• Instructions to follow
Leave out the pictures and repeat the data exactly.
=== Begin Enclosure ===
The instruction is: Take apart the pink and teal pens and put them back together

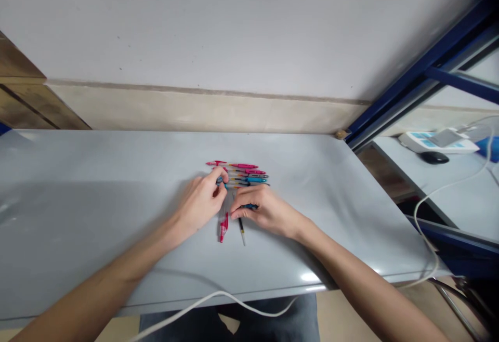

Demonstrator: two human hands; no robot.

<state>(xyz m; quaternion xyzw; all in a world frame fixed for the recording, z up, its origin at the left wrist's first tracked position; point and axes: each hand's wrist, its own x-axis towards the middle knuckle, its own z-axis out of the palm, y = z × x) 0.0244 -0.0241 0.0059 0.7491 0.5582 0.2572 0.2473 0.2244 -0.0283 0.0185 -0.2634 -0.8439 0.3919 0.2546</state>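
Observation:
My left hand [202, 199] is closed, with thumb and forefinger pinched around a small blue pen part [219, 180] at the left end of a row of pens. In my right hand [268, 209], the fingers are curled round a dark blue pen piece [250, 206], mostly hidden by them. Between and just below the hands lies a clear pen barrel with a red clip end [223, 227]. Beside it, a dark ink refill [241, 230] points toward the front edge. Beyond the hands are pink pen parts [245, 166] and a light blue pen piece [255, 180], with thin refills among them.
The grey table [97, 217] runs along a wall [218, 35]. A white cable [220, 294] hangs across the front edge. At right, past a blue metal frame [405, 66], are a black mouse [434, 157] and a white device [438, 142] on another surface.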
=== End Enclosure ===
• Expected output
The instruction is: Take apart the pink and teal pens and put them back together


Demonstrator: two human hands; no robot.

<state>(xyz m; quaternion xyzw; all in a world frame fixed for the recording, z up, its origin at the left wrist's first tracked position; point and axes: each hand's wrist, its own x-axis towards the middle knuckle, its own z-axis out of the palm, y = z × x) 0.0244 -0.0241 0.0059 0.7491 0.5582 0.2572 0.2473 0.2244 -0.0283 0.0185 -0.2634 -0.8439 0.3919 0.2546</state>
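Observation:
My left hand [202, 199] is closed, with thumb and forefinger pinched around a small blue pen part [219, 180] at the left end of a row of pens. In my right hand [268, 209], the fingers are curled round a dark blue pen piece [250, 206], mostly hidden by them. Between and just below the hands lies a clear pen barrel with a red clip end [223, 227]. Beside it, a dark ink refill [241, 230] points toward the front edge. Beyond the hands are pink pen parts [245, 166] and a light blue pen piece [255, 180], with thin refills among them.
The grey table [97, 217] runs along a wall [218, 35]. A white cable [220, 294] hangs across the front edge. At right, past a blue metal frame [405, 66], are a black mouse [434, 157] and a white device [438, 142] on another surface.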

With this, the exercise is complete.